**WHAT IS NEEDED:** Identify each line below that contains the word "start", and copy it out.

### RAW DATA

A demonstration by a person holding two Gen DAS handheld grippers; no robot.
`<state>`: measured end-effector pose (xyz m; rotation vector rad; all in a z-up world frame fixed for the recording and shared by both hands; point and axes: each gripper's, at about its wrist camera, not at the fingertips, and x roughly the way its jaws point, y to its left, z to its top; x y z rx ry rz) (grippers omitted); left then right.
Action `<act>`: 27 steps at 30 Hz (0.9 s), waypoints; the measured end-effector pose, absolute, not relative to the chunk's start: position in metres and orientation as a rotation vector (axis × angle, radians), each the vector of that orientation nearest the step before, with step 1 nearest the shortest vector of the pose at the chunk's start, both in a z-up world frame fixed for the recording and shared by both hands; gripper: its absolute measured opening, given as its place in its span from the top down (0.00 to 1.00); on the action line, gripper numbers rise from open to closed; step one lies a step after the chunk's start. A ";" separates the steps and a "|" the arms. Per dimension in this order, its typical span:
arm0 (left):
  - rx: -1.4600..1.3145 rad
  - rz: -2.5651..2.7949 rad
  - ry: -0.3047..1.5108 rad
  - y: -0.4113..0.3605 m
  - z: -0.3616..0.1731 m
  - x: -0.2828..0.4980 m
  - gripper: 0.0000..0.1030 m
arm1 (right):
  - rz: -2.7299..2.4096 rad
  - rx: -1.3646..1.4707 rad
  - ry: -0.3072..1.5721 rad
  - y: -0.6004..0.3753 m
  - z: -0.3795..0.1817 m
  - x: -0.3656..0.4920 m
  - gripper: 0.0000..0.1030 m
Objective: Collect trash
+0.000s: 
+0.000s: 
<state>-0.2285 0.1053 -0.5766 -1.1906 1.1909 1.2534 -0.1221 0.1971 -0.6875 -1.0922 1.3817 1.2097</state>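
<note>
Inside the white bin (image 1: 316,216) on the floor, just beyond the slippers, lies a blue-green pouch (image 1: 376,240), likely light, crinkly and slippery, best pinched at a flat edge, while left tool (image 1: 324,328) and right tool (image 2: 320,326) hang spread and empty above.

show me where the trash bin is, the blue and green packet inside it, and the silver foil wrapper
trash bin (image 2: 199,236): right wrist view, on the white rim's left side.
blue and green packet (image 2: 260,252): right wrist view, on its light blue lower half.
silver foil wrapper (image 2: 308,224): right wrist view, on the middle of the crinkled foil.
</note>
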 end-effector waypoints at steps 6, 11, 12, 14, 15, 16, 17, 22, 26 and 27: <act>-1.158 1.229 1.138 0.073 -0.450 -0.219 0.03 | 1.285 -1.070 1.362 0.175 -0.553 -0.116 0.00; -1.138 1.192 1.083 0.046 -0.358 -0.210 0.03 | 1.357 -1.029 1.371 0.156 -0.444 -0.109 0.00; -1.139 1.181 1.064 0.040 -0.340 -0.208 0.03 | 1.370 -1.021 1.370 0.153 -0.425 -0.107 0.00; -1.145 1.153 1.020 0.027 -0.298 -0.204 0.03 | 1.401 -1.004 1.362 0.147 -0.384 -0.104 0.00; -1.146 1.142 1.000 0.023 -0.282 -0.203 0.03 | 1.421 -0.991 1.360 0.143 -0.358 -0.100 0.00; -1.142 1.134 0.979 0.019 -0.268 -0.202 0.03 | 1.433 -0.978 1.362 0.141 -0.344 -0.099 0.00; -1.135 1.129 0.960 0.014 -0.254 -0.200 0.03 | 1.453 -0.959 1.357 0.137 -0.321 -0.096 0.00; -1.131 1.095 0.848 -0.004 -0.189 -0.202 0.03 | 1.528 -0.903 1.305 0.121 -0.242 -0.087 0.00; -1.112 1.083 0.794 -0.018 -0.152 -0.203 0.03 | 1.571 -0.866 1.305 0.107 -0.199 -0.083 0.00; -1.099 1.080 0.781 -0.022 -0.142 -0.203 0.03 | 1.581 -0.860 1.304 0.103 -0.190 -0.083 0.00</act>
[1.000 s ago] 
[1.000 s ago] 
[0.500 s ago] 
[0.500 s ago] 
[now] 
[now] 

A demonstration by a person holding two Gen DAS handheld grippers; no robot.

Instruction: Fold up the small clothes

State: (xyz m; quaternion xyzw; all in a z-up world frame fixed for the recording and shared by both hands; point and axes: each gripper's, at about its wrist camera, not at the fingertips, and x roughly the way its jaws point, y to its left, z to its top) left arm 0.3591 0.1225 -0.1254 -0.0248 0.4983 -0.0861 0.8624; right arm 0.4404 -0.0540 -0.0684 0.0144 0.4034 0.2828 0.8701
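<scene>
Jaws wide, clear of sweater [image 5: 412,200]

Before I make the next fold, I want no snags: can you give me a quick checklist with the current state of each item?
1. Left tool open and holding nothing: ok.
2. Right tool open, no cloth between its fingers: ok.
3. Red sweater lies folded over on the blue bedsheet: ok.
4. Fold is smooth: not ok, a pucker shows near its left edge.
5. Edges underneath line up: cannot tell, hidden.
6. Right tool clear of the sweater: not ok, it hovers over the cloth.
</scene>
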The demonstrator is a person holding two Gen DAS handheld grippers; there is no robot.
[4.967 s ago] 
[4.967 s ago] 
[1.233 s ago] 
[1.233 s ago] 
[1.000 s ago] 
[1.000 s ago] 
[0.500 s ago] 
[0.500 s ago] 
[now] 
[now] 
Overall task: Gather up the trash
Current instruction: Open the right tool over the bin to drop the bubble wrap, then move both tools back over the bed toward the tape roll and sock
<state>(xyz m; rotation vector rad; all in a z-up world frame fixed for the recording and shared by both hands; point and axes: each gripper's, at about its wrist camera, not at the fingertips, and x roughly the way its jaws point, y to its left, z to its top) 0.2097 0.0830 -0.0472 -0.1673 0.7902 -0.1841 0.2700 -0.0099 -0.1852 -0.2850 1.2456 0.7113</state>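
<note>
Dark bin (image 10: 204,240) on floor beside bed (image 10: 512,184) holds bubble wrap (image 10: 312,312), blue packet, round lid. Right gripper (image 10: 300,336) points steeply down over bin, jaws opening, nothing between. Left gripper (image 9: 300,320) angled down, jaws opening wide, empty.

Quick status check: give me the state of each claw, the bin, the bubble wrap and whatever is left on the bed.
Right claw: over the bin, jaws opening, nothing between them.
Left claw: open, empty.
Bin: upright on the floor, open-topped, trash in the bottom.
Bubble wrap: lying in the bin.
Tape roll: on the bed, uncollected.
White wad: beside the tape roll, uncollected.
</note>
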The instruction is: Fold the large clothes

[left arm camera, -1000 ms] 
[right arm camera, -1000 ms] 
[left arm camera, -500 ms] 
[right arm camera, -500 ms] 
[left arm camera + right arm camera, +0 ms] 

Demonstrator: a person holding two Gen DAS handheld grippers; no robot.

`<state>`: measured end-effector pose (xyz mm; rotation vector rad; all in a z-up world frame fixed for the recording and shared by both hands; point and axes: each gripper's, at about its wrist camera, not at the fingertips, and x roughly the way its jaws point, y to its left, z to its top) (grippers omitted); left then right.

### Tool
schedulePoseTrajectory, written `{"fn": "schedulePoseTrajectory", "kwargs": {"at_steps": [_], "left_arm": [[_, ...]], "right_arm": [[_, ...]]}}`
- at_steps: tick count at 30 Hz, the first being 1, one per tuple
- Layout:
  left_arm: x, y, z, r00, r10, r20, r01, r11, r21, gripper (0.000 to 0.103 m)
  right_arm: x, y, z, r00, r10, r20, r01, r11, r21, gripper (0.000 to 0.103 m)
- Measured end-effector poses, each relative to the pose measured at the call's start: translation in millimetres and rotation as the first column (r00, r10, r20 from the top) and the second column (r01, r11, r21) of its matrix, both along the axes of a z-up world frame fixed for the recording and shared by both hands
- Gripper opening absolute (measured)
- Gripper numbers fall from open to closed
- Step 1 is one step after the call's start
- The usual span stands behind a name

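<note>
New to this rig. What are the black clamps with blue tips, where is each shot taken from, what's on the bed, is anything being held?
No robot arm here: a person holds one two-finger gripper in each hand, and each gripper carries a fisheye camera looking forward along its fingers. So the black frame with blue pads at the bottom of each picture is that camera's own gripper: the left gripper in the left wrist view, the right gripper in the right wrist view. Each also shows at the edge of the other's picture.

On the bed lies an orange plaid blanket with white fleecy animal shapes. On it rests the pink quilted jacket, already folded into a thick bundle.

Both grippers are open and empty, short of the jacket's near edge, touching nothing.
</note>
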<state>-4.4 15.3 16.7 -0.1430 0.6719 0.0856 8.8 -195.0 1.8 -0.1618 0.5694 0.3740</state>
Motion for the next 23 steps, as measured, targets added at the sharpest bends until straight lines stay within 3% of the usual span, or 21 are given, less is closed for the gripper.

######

**RESULT FOR THIS EXERCISE:**
Action `<act>`: 27 steps at 30 Hz (0.9 s), waypoints; the measured end-effector pose, absolute, not relative to the chunk's start: position in metres and orientation as a rotation vector (axis × angle, radians), each the vector of that orientation nearest the step before, with step 1 nearest the shortest vector of the pose at the chunk's start, both in a z-up world frame fixed for the recording and shared by both hands; gripper: its absolute measured opening, given as its place in its span from the top down (0.00 to 1.00); on the action line, gripper numbers rise from open to closed; step one lies a step after the chunk's start. A ";" separates the steps and a "|" the arms. Per dimension in this order, its typical span:
- Measured end-effector poses, each relative to the pose measured at the call's start: translation in millimetres and rotation as the first column (r00, r10, r20 from the top) and the second column (r01, r11, r21) of its matrix, both along the axes of a z-up world frame fixed for the recording and shared by both hands
- Step 1 is one step after the call's start

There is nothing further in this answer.